[Source data]
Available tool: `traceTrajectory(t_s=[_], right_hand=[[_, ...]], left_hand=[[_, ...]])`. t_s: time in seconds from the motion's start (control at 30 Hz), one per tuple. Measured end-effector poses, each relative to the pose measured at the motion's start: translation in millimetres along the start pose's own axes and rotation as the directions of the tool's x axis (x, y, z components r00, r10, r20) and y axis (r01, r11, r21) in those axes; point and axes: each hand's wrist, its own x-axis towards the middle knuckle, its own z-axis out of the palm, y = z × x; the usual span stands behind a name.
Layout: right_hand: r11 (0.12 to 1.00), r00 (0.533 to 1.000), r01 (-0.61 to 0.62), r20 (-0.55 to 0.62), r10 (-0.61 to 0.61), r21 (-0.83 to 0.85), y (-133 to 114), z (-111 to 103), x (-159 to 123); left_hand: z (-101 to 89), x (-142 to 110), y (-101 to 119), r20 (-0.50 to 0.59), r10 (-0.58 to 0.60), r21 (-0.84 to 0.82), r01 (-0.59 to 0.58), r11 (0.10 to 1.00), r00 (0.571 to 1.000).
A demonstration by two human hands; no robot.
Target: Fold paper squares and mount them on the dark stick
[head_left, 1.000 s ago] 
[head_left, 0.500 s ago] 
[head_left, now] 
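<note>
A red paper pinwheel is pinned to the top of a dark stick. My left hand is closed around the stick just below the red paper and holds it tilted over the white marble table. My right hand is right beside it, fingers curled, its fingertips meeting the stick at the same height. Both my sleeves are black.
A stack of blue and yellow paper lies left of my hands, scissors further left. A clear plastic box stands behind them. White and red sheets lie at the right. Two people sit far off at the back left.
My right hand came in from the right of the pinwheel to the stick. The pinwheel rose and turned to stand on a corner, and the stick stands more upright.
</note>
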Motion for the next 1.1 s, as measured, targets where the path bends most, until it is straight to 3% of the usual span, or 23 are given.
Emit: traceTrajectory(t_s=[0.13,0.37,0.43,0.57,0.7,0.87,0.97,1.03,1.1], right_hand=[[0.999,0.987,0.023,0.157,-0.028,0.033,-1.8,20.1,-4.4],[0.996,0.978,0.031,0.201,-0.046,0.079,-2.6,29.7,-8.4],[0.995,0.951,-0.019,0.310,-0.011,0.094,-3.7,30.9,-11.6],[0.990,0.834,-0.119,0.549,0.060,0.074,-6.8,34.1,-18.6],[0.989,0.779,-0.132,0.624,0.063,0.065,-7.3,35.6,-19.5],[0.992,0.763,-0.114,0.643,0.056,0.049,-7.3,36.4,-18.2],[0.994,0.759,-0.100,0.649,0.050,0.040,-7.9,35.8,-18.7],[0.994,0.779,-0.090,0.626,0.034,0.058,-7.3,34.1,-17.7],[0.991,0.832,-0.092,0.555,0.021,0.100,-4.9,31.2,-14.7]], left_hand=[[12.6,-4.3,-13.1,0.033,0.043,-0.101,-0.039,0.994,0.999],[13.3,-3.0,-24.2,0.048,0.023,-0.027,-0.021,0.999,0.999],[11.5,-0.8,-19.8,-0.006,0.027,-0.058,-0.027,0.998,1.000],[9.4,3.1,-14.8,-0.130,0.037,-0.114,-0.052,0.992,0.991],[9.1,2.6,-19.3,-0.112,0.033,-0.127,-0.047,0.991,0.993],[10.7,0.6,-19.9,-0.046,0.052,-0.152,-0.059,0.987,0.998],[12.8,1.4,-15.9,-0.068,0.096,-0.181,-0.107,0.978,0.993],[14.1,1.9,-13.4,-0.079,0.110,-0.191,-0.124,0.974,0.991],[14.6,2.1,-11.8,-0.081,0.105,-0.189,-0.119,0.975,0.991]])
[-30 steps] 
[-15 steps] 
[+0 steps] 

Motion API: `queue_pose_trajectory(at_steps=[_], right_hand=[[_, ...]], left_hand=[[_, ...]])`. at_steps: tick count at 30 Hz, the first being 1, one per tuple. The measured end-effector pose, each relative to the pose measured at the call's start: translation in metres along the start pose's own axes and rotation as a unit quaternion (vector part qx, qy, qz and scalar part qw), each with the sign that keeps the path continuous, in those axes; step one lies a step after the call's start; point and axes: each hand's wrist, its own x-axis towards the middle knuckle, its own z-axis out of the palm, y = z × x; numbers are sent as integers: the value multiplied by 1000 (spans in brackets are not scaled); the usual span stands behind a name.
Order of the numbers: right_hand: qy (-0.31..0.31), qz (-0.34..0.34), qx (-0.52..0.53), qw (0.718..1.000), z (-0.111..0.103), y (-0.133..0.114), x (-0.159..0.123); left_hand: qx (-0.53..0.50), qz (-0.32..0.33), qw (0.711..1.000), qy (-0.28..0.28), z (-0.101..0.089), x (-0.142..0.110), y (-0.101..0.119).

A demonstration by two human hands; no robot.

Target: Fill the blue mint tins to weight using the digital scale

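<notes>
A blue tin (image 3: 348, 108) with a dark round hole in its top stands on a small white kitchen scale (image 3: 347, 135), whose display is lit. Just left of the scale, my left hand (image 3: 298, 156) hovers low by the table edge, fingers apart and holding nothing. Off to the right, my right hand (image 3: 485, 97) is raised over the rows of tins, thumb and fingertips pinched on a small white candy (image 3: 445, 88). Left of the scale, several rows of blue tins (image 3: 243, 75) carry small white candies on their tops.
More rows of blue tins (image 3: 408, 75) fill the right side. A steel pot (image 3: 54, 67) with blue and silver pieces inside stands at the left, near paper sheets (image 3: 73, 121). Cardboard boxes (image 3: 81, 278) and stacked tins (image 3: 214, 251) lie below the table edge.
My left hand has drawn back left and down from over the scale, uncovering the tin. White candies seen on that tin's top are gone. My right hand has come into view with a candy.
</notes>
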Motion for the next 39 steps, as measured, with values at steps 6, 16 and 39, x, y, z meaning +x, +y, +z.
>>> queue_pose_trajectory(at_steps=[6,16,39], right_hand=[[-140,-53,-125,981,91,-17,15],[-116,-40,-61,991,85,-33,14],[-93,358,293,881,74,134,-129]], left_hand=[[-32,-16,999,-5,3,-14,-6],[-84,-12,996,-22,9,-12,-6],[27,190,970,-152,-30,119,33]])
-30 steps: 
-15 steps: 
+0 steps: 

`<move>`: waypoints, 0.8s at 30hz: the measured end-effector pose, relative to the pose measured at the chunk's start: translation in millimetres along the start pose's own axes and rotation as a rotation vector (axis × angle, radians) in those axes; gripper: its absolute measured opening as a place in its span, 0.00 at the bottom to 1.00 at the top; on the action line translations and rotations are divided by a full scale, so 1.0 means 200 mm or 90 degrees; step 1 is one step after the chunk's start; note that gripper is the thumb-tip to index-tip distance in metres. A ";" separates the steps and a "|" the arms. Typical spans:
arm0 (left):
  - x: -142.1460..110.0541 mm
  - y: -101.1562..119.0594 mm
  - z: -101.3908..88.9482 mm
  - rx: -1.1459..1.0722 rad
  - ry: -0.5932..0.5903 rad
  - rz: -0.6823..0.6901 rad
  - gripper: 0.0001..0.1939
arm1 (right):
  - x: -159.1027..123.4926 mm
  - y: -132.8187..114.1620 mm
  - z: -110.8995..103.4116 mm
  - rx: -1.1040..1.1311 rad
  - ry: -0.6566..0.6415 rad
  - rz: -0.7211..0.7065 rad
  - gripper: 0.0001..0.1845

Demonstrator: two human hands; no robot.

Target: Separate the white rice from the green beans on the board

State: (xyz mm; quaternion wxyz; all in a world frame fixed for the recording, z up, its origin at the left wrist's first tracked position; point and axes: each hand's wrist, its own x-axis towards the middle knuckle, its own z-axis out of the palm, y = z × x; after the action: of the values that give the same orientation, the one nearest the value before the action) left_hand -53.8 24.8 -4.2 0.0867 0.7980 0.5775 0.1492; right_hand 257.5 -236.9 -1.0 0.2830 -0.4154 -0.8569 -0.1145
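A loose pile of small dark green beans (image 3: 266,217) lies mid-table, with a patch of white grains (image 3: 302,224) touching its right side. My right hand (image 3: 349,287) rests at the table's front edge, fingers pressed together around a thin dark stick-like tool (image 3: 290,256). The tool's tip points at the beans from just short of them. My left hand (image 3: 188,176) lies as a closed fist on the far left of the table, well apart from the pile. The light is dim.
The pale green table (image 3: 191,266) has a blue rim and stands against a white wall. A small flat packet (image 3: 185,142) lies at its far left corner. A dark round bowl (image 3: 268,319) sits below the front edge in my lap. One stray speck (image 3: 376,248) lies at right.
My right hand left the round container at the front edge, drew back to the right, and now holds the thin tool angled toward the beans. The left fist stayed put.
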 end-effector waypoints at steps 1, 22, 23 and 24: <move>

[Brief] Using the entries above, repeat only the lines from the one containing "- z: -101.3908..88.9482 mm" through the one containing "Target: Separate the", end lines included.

[Result]
  - z: -101.3908..88.9482 mm
  - rx: -1.1459..1.0722 rad
  - ry: -0.5932..0.5903 rad
  - rz: -0.6823..0.6901 rad
  - gripper: 0.0001..0.1939
arm1 (right):
  - x: -159.1027..123.4926 mm
  - y: -132.8187..114.1620 mm
  - z: -110.8995..103.4116 mm
  - rx: -1.1040..1.1311 rad
  - ry: -0.6566..0.6415 rad
  - rz: -0.7211..0.7065 rad
  - gripper: 0.0001..0.1845

Demonstrator: two human hands; no robot.

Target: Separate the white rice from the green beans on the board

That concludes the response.